Uploaded image for project: 'Hadoop Map/Reduce'
  1. Hadoop Map/Reduce
  2. MAPREDUCE-7173

Add ability to shuffle intermediate map task output to a distributed filesystem

    XMLWordPrintableJSON

    Details

    • Type: New Feature
    • Status: Patch Available
    • Priority: Major
    • Resolution: Unresolved
    • Affects Version/s: 2.9.2
    • Fix Version/s: None
    • Component/s: mrv2
    • Labels:
      None
    • Target Version/s:

      Description

      If nodes are lost during the course of a mapreduce job, the map tasks that ran on those nodes need to be re-run.
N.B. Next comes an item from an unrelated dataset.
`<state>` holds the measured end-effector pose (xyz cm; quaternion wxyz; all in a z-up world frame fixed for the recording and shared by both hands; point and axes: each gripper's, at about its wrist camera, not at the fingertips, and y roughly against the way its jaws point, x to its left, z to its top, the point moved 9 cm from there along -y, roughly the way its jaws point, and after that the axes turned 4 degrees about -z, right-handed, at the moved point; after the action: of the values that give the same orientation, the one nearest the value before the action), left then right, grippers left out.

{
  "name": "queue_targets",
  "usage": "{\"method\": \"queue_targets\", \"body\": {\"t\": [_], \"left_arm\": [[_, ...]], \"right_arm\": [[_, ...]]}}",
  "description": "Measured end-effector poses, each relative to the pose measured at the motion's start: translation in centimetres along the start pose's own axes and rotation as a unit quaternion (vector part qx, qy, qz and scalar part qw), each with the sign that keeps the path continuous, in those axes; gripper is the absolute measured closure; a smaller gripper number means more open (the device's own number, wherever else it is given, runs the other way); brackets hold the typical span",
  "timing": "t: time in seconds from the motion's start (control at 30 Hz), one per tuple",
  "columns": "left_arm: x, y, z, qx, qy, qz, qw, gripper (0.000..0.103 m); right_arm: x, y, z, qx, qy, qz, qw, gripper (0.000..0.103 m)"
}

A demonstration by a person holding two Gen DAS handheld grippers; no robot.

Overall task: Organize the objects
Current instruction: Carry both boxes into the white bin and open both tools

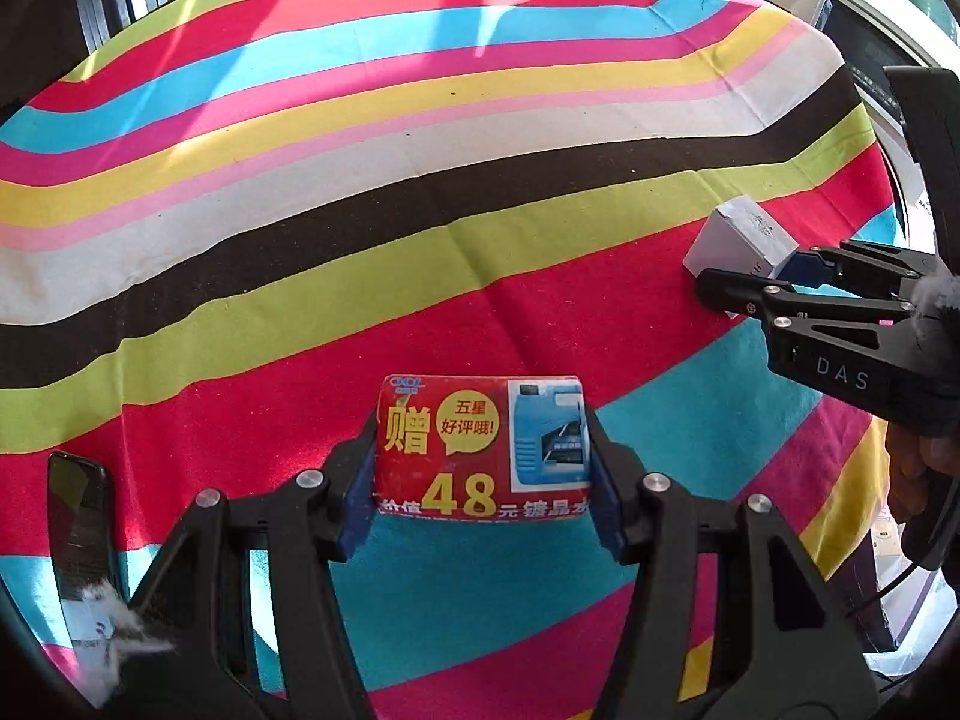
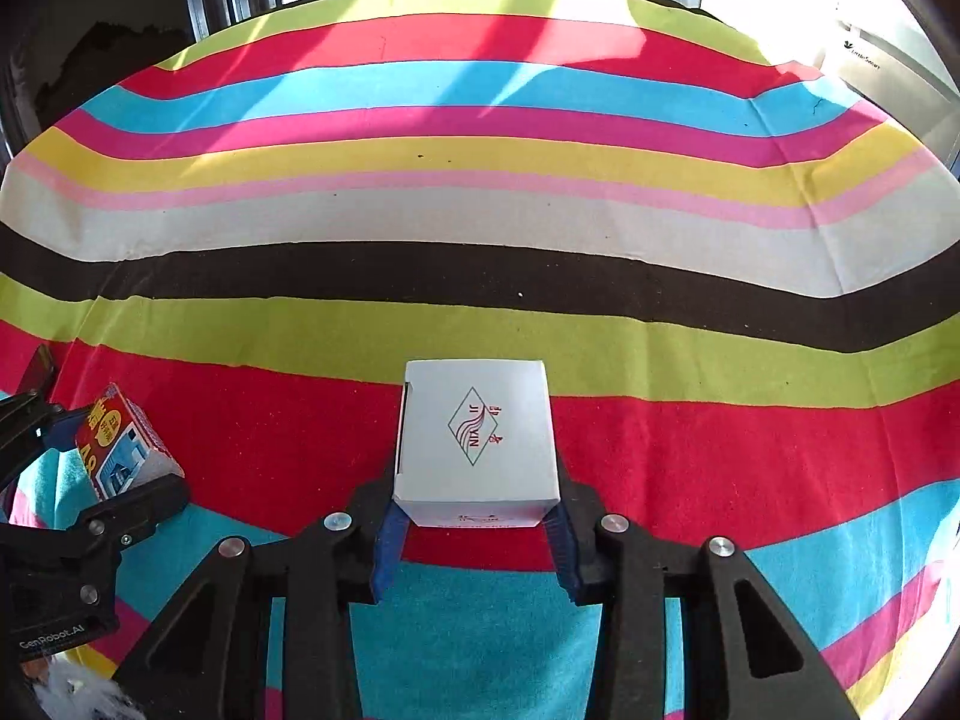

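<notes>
The left tongs [image 1: 483,480] are clamped on a red box [image 1: 483,447] (printed with a blue jug), both blue pads pressing its sides over the striped cloth [image 1: 420,180] on the counter. Only the left wrist view shows a dark phone [image 1: 78,516] lying on the cloth at the left edge. The right tongs [image 2: 477,531] grip a white box [image 2: 477,438] at its near end, jaws closed in on it; only the right wrist view shows its diamond logo squarely. Contents of either box cannot be told. The two boxes are well apart.
</notes>
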<state>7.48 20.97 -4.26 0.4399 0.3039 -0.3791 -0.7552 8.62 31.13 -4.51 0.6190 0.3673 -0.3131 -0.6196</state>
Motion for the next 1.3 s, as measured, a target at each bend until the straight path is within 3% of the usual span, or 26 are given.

Writing intermediate map task output to a distributed file system eliminates this problem in environments in which nodes are frequently lost, for example, in clusters that make heavy use of Google's Preemptible VMs or AWS's Spot Instances.

      Example Usage:

      Job-scoped properties:

      1. Don't re-run an already-finished map task when we realize the node it ran on is now unusable:

      mapreduce.map.rerun-if-node-unusable=false (see MAPREDUCE-7168)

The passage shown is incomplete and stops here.